> Work instructions:
Produce word for word the lines of the data below running from the one that has "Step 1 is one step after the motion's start" to the one that has "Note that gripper", inclusive, and no others.

::::

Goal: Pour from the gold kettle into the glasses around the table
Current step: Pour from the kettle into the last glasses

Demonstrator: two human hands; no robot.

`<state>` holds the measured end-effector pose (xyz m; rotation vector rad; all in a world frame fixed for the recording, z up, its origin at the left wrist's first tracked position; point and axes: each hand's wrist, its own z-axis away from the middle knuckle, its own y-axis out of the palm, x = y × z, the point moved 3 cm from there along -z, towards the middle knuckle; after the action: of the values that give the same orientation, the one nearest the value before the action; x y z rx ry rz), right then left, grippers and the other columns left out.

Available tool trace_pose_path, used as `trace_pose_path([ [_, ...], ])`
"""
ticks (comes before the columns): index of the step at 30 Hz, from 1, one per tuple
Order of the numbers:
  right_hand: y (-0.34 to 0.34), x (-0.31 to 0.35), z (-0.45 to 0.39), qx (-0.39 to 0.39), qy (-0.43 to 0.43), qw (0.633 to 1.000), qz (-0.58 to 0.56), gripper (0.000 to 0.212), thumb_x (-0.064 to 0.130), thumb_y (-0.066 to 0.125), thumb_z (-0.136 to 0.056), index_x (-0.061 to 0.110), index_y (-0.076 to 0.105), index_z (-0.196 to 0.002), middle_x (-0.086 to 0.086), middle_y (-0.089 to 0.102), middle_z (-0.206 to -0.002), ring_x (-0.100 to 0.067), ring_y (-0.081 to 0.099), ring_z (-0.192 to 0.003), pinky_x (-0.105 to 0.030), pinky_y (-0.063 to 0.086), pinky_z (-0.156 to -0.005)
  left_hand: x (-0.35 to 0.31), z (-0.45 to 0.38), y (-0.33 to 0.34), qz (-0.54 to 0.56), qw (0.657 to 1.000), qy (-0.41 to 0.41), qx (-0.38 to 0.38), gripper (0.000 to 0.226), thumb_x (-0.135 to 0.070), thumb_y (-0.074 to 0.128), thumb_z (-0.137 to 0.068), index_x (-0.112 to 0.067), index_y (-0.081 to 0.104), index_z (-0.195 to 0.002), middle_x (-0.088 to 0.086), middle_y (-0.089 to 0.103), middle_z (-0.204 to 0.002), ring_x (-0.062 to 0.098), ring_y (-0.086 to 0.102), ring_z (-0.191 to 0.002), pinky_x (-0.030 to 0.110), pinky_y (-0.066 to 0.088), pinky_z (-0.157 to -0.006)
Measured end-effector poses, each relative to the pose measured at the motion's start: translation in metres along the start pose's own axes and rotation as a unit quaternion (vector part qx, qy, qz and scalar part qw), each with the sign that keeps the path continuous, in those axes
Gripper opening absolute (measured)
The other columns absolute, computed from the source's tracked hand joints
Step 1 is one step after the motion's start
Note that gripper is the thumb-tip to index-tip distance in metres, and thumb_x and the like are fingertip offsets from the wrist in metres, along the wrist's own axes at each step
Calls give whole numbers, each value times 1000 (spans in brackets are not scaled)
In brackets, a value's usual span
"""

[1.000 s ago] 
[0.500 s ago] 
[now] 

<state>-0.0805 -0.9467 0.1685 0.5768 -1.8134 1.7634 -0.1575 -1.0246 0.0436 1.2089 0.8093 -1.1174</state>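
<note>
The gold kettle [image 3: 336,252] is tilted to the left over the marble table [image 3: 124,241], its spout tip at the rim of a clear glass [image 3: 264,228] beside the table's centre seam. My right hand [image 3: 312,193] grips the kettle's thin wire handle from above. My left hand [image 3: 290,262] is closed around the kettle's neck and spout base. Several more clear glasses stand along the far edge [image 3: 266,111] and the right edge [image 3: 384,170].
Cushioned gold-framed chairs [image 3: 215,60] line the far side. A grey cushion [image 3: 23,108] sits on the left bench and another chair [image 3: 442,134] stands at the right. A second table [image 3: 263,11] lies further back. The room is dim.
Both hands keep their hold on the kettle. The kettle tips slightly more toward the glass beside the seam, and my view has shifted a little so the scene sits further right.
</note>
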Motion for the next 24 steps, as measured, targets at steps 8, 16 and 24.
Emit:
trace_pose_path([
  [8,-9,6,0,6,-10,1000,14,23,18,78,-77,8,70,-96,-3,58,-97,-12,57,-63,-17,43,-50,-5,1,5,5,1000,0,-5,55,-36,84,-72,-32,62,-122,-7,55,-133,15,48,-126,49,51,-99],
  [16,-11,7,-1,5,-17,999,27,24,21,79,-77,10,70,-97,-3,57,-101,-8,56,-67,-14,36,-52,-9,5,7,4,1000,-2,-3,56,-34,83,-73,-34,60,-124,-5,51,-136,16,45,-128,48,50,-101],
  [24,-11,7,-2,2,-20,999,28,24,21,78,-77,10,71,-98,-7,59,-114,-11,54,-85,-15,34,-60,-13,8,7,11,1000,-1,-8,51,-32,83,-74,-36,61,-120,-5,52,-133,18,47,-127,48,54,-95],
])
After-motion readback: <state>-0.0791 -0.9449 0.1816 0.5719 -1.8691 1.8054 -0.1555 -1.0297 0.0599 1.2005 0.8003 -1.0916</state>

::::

> Exercise output:
Step 1 is one step after the motion's start
Note that gripper is the thumb-tip to index-tip distance in metres, and thumb_x and the like are fingertip offsets from the wrist in metres, along the wrist's own axes at each step

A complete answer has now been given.